Exercise requirements: The complete listing that follows is to be set down again, exactly as it appears.

Raw data:
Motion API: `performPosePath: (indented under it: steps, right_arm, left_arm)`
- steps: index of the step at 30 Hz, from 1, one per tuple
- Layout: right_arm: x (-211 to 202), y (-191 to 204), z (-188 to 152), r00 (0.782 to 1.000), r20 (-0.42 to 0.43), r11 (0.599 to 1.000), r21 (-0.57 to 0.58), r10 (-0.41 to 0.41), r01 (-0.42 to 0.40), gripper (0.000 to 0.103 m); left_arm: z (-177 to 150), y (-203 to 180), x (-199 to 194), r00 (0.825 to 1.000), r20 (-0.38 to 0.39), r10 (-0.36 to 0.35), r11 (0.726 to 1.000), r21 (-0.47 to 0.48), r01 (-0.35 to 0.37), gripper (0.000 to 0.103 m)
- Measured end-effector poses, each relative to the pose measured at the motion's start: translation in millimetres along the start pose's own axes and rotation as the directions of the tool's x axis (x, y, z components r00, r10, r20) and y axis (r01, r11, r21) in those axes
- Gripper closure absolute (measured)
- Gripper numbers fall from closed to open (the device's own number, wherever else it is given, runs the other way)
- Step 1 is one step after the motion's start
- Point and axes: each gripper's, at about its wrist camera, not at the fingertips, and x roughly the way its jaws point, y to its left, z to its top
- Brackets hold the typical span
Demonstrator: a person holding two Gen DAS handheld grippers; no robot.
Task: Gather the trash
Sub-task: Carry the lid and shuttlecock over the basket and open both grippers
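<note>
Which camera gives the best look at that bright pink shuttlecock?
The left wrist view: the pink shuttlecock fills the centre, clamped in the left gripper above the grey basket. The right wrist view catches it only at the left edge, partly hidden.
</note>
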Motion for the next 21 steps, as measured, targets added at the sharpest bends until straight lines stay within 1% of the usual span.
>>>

Answer space:
Motion API: `performPosePath: (indented under it: steps, right_arm, left_arm)`
- steps: index of the step at 30 Hz, from 1, one per tuple
- Layout: right_arm: x (-211 to 202), y (-191 to 204), z (-188 to 152), r00 (0.782 to 1.000), r20 (-0.42 to 0.43), r11 (0.599 to 1.000), r21 (-0.57 to 0.58), r10 (-0.41 to 0.41), r01 (-0.42 to 0.40), gripper (0.000 to 0.103 m); left_arm: z (-177 to 150), y (-203 to 180), x (-199 to 194), r00 (0.825 to 1.000), r20 (-0.38 to 0.39), r10 (-0.36 to 0.35), r11 (0.726 to 1.000), r21 (-0.47 to 0.48), r01 (-0.35 to 0.37), gripper (0.000 to 0.103 m)
- Measured end-effector poses, each relative to the pose measured at the motion's start: translation in millimetres along the start pose's own axes and rotation as the directions of the tool's x axis (x, y, z components r00, r10, r20) and y axis (r01, r11, r21) in those axes
- Gripper closure absolute (measured)
- Gripper numbers fall from closed to open (the device's own number, wherever else it is given, runs the other way)
- Step 1 is one step after the motion's start
- Point and axes: each gripper's, at about its wrist camera, not at the fingertips, and x roughly the way its jaws point, y to its left, z to its top
- Brackets hold the typical span
Demonstrator: a person holding two Gen DAS handheld grippers; no robot.
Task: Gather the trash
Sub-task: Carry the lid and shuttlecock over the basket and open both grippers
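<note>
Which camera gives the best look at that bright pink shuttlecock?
The left wrist view: the pink shuttlecock fills the centre, clamped in the left gripper above the grey basket. The right wrist view catches it only at the left edge, partly hidden.
</note>
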Motion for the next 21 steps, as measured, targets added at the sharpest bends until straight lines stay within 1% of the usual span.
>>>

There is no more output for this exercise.